What is the count of lines in the listing below that hold the string "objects"? Reply with that number alone.

--- INPUT DATA Enclosed Below ---

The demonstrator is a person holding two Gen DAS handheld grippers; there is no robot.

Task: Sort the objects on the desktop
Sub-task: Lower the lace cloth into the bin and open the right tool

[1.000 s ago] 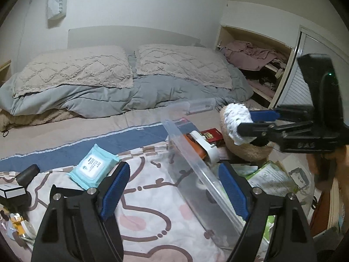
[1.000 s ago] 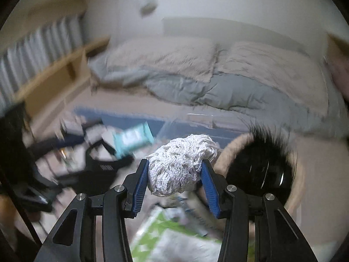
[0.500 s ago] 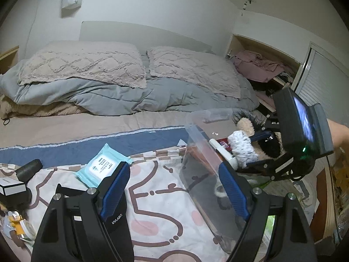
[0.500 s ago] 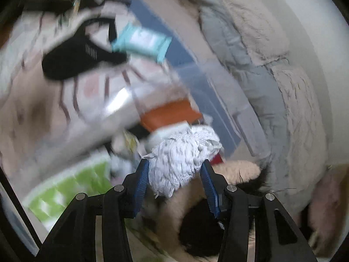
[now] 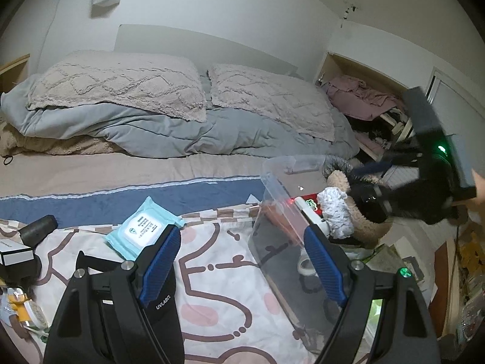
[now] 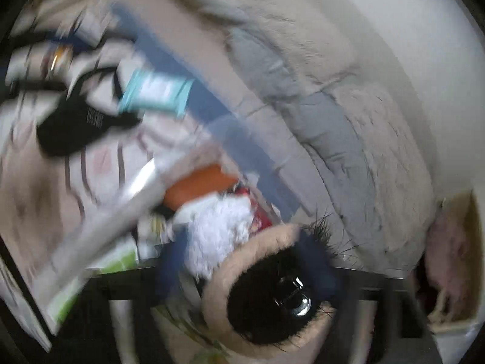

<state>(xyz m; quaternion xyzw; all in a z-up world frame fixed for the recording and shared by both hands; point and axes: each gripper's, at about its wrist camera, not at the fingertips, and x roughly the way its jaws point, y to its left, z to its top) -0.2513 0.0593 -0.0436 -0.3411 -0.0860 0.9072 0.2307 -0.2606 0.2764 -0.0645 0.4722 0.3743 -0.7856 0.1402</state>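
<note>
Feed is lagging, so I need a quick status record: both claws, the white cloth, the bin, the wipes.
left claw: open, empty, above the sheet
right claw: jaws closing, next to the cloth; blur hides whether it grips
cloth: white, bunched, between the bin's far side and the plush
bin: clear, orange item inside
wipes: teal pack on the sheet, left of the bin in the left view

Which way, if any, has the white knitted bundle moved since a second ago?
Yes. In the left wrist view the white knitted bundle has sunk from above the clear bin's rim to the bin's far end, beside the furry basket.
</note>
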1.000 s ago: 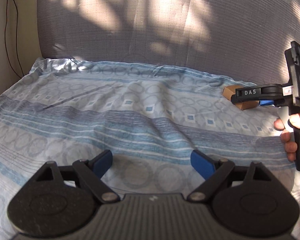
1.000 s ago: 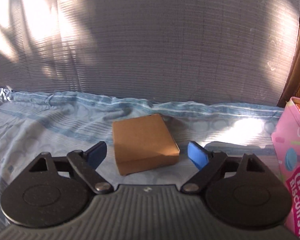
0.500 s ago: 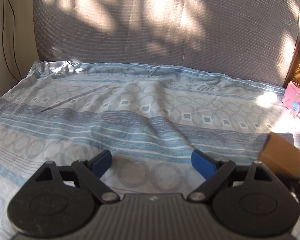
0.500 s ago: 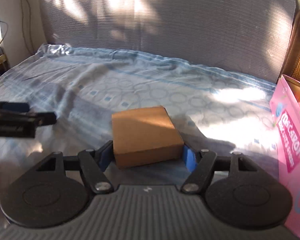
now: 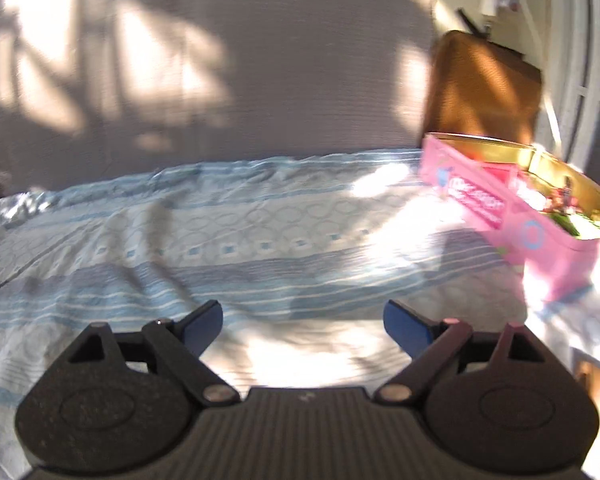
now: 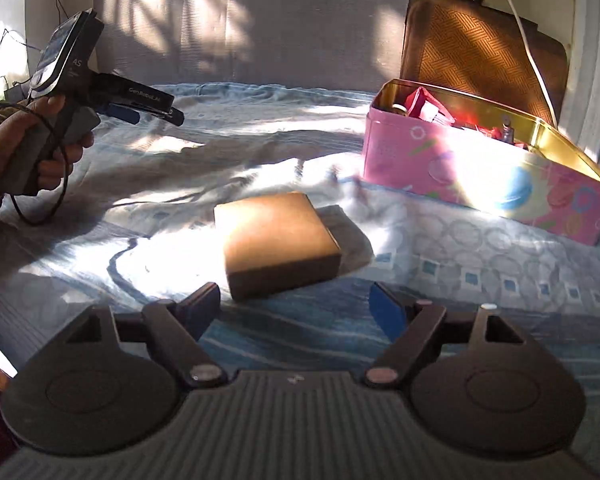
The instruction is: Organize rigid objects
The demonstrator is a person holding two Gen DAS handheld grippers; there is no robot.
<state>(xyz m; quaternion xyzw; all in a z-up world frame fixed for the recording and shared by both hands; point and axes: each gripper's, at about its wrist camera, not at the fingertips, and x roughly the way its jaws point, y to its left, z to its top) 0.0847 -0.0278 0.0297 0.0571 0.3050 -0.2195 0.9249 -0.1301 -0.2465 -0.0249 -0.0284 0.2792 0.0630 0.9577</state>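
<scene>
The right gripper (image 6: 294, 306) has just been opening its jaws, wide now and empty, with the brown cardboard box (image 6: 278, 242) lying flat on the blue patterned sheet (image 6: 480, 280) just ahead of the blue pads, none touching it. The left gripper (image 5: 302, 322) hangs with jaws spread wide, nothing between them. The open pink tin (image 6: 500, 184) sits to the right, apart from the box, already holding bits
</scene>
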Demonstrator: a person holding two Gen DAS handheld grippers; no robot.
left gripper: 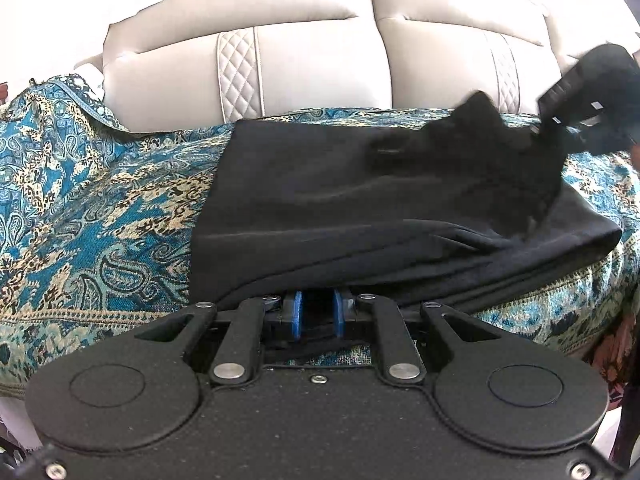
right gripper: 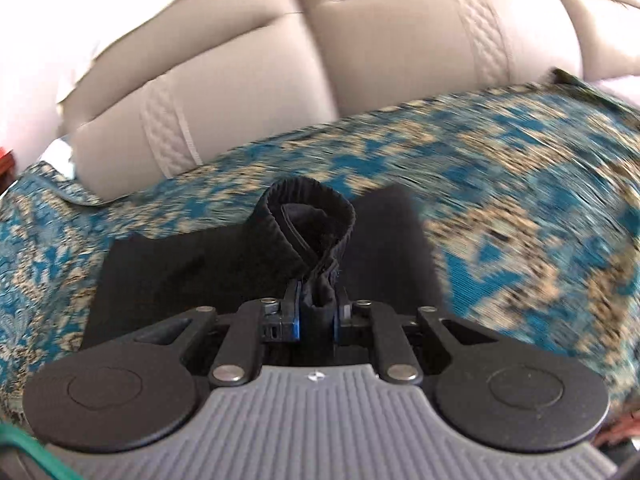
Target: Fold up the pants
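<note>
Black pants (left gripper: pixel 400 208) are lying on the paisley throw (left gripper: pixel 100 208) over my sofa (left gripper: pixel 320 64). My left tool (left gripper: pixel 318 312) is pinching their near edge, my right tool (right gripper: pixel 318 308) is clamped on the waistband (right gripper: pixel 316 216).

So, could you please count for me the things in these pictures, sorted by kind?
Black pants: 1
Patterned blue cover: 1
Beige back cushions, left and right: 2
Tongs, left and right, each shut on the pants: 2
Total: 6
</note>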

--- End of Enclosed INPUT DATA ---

**EXERCISE ANSWER**.
2